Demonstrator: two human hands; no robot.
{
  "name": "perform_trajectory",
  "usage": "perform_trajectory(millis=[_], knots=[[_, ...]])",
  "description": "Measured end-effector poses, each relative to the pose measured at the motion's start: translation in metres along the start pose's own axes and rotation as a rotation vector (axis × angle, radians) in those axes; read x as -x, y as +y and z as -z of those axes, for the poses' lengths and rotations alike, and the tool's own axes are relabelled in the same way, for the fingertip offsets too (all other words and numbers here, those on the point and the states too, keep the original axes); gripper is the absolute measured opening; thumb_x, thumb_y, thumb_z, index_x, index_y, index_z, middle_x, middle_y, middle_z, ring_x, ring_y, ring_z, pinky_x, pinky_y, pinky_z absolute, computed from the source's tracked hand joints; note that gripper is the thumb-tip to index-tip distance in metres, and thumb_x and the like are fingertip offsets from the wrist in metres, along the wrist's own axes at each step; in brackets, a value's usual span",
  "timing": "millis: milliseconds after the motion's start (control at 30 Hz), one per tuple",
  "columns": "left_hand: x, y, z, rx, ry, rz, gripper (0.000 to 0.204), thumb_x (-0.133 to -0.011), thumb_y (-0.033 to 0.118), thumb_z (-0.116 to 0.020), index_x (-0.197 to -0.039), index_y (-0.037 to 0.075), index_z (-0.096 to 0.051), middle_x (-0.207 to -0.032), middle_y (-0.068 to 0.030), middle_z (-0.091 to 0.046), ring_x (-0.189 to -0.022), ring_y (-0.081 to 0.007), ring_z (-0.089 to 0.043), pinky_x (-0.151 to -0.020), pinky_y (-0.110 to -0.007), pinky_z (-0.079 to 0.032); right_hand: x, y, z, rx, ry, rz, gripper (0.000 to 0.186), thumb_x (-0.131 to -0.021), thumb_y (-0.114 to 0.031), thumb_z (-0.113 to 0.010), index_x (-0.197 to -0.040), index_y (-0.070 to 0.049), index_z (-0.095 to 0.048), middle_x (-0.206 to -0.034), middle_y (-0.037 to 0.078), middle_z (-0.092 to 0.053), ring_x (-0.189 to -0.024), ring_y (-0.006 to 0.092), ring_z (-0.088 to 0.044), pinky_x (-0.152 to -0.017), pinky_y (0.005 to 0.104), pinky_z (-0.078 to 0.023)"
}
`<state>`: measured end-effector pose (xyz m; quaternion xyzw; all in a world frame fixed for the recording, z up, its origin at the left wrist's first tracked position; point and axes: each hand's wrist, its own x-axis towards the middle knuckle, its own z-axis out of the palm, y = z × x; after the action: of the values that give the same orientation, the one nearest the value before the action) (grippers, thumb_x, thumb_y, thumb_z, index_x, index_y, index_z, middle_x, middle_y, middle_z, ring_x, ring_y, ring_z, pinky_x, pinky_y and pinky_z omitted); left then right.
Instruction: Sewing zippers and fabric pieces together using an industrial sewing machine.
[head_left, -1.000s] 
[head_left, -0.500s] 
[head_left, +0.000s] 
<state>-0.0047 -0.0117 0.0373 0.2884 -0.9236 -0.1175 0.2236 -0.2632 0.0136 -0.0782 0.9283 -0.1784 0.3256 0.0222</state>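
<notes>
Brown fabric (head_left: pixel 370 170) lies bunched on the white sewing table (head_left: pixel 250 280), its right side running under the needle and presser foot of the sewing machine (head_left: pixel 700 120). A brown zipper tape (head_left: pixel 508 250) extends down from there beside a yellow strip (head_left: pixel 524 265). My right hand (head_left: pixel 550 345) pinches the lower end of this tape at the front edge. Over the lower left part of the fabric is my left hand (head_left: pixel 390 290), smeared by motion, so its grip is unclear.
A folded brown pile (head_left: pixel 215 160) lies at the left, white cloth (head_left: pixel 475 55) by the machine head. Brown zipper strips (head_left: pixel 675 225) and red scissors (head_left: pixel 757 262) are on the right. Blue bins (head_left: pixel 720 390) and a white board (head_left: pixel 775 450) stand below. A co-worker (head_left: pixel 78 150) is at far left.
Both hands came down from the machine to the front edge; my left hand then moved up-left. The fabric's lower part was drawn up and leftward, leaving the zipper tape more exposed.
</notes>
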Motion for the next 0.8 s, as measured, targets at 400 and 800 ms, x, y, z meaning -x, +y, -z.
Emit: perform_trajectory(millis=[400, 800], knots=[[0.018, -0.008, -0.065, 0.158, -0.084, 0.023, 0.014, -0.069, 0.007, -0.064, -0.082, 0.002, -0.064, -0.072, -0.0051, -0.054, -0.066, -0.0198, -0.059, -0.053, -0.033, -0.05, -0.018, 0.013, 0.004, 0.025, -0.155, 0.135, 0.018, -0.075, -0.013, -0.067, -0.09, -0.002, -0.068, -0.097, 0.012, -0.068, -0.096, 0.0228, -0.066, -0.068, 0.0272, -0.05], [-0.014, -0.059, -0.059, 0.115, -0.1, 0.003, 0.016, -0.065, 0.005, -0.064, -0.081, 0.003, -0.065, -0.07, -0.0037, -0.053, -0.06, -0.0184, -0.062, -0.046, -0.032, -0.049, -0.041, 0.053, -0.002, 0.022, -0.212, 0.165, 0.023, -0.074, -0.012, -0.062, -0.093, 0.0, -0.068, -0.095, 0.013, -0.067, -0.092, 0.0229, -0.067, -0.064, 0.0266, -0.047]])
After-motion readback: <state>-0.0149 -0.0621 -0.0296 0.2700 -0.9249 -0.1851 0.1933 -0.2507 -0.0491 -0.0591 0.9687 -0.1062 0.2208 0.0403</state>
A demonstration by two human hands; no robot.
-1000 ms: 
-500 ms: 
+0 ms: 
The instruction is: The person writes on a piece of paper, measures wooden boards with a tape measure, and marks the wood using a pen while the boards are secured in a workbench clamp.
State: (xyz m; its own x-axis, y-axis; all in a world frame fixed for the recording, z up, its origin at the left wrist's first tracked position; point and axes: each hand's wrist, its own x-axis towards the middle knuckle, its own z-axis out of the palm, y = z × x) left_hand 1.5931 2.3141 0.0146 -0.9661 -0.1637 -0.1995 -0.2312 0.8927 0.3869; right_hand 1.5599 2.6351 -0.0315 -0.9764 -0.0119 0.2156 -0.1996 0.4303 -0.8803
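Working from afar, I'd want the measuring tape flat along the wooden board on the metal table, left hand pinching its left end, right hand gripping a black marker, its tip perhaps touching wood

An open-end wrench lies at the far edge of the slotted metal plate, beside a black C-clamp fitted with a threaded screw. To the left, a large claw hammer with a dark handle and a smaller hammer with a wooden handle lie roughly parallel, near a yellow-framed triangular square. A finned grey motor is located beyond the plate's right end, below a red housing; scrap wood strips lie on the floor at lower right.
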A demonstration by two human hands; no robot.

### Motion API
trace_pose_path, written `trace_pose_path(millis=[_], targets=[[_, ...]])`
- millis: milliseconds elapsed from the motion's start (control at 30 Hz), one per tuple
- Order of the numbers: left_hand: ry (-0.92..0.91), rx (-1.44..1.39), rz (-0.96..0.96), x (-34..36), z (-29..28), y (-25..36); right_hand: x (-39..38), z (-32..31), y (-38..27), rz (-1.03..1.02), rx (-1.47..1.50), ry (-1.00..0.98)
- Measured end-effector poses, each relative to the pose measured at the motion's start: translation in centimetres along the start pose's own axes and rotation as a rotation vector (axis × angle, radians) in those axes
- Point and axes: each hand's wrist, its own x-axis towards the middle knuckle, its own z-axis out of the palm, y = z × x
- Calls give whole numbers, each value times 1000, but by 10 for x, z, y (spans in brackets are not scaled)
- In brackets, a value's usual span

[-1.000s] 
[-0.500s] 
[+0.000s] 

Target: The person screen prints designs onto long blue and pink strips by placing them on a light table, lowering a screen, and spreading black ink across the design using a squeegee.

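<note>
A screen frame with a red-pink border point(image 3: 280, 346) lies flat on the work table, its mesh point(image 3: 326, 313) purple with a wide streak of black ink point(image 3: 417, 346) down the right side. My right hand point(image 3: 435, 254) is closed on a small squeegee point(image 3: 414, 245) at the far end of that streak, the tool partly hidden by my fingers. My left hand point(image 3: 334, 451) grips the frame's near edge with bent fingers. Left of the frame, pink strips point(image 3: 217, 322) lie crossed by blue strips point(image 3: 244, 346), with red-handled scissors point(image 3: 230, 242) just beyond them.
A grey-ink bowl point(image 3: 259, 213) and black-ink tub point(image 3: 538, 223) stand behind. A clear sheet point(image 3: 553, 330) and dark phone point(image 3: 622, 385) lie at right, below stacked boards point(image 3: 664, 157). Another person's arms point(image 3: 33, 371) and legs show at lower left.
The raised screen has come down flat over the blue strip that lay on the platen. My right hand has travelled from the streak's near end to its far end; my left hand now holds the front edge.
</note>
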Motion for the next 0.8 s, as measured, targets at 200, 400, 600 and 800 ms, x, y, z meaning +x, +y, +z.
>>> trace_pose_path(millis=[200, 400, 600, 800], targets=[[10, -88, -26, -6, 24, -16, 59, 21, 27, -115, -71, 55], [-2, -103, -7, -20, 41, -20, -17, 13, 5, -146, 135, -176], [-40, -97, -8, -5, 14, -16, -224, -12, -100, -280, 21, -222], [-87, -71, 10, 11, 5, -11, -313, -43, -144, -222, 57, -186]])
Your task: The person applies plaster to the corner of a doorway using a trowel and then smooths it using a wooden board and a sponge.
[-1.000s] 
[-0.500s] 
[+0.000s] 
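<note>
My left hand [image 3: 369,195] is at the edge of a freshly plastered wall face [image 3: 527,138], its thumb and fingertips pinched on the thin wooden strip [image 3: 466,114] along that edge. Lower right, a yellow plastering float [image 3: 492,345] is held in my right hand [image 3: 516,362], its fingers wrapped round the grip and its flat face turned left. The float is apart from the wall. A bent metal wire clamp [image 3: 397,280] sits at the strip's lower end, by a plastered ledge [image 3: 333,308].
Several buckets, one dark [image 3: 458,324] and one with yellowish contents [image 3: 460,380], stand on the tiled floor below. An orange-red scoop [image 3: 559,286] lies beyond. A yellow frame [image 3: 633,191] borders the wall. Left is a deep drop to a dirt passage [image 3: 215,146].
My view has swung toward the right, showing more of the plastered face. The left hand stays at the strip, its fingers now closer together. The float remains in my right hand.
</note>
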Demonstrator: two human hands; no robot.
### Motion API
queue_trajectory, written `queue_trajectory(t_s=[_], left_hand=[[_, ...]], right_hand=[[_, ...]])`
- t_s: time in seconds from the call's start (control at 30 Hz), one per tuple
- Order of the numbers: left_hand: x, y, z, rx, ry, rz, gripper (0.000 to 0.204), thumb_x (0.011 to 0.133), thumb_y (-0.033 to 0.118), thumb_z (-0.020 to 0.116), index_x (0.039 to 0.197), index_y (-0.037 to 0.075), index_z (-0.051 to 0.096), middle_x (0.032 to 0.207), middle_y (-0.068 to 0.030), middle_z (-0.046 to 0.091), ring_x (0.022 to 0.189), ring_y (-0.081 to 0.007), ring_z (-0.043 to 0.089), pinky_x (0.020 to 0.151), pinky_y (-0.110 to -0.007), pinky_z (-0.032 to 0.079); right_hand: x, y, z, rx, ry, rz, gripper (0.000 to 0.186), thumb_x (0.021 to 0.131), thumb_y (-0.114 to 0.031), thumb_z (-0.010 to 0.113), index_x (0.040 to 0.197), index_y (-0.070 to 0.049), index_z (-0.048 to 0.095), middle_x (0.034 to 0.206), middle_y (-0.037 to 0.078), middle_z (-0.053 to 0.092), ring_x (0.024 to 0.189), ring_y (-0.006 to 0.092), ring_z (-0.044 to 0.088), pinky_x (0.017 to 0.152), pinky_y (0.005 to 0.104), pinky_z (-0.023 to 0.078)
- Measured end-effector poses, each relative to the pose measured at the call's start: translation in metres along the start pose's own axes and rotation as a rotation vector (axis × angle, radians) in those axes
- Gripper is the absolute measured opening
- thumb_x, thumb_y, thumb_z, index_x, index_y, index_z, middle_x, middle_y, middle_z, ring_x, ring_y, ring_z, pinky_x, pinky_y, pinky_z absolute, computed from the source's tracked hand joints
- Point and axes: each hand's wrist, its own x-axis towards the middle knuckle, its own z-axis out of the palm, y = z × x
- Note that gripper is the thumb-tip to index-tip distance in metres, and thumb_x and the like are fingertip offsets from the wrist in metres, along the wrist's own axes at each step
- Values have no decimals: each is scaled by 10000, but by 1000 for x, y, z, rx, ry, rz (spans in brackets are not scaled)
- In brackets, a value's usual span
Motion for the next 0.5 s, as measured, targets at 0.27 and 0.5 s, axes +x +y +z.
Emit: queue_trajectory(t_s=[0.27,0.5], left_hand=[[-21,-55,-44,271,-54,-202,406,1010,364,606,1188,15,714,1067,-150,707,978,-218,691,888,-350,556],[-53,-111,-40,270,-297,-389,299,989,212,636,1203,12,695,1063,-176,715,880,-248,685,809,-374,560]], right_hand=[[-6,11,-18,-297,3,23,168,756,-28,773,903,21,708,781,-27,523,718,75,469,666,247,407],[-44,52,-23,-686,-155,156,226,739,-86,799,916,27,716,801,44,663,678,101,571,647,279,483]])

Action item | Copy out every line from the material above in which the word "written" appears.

Solution to the problem |
trace_pose_path, written `trace_pose_path(millis=[_], targets=[[_, ...]])`
queue_trajectory, written `queue_trajectory(t_s=[_], left_hand=[[_, ...]], right_hand=[[_, ...]])`

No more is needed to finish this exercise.